SF utilities agency warns of potential breach

The San Francisco Public Utilities Commission says customer data was on a server that had malware on it.

Elinor Mills Former Staff Writer
Elinor Mills covers Internet security and privacy. She joined CNET News in 2005 after working as a foreign correspondent for Reuters in Portugal and writing for The Industry Standard, the IDG News Service and the Associated Press.
Elinor Mills
2 min read

The San Francisco Public Utilities Commission is warning its customers that their personal data may have been exposed in a recent breach, an SFPUC spokesman told CNET today.

SFPUC noticed a few weeks ago that an unsecured server that was storing customer data also had some viruses on it, according to spokesman Tyrone Jue. It's unclear how the server got infected with the viruses, he said, adding that "it looked like someone had found an open port on the server and dumped a bunch of viruses on it."

A file on the server contained customer names, account numbers, addresses, phone numbers and some e-mail addresses for SFPUC's 180,000 customers, but did not contain any financial information, he said.

"The server was open (to the Internet) and had an encoded file on there with all of our customer data," Jue said. The file was in plain text but the data was somewhat jumbled, making it difficult to correctly match data to specific customers, he added.

"There was no indication that any information was taken, but in the interest of caution we are notifying customers of the fact," Jue said.

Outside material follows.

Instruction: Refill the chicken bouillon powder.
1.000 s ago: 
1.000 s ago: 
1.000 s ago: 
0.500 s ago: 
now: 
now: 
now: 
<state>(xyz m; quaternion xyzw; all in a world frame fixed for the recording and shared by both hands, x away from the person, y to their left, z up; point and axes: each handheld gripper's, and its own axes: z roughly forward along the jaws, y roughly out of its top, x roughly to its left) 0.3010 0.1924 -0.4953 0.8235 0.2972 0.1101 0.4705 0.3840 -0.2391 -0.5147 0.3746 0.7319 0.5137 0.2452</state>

The agency has been sending notices out in customer bills and sending e-mails to anyone who had an e-mail address that was in the file on the server, he said.

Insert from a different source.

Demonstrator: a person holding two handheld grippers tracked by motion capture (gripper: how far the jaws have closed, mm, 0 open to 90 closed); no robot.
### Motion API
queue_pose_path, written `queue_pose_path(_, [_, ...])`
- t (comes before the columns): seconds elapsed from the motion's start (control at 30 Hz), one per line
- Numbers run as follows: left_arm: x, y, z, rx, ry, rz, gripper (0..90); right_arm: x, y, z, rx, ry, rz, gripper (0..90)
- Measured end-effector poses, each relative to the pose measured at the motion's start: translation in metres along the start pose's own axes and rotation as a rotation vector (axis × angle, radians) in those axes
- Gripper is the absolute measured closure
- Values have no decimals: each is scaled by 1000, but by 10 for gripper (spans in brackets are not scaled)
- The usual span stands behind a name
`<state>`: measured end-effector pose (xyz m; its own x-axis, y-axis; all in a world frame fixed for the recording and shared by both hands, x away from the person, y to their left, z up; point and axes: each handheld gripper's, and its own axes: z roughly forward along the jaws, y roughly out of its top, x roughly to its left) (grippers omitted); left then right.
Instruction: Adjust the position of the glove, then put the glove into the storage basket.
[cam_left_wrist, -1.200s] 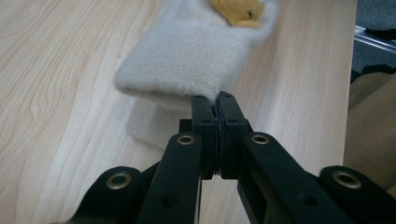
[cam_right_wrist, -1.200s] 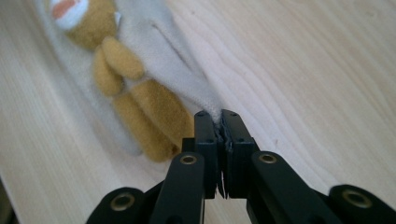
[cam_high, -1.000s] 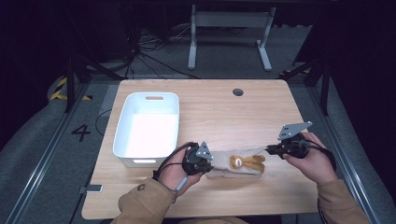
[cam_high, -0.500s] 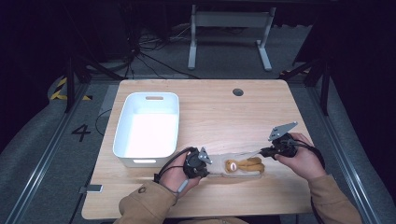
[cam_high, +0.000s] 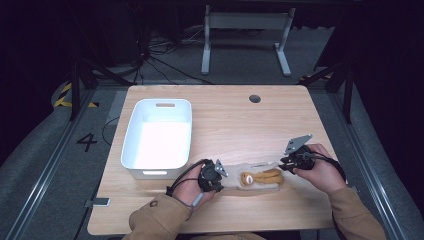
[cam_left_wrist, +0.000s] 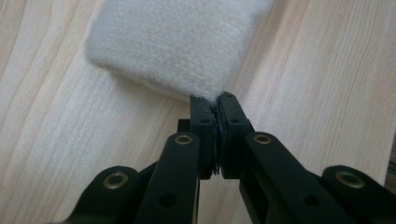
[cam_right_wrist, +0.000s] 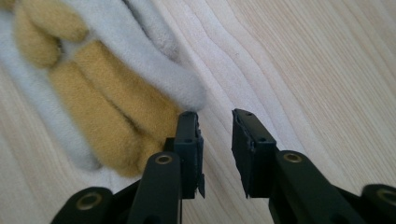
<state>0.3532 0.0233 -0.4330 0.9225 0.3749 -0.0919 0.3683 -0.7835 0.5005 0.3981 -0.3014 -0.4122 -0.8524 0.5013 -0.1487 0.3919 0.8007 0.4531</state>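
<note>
High view shows a white bin (cam_high: 157, 137) on the left part of the wooden table (cam_high: 235, 120). Just beside its near right corner, the left gripper (cam_high: 216, 175) has its jaws pressed together on the left edge of a pale fleece cloth with a brown plush toy (cam_high: 257, 178), which lies flat near the front edge of the table. At the cloth's right end, the right gripper (cam_high: 286, 164) has just been opening; nothing is between its parted jaws, and one fingertip (cam_right_wrist: 187, 123) touches the plush
</note>
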Motion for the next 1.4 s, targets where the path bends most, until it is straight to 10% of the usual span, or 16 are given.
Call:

"The San Francisco Public Utilities Commission (SFPUC) recently discovered that an unauthorized third party gained access to a SFPUC computer system. We want to assure our customers that the SFPUC does not possess or require Social Security numbers, and that no tax identification numbers and banking information were compromised," the agency said in its e-mail, which was obtained by CNET. "While we believe there is limited cause for concern, we want to use this opportunity to remind our customers to always be on alert for any suspicious e-mails or calls requesting personal or sensitive information."

SFPUC employees always carry identification and only enter a home when scheduled with prior customer approval, the e-mail said.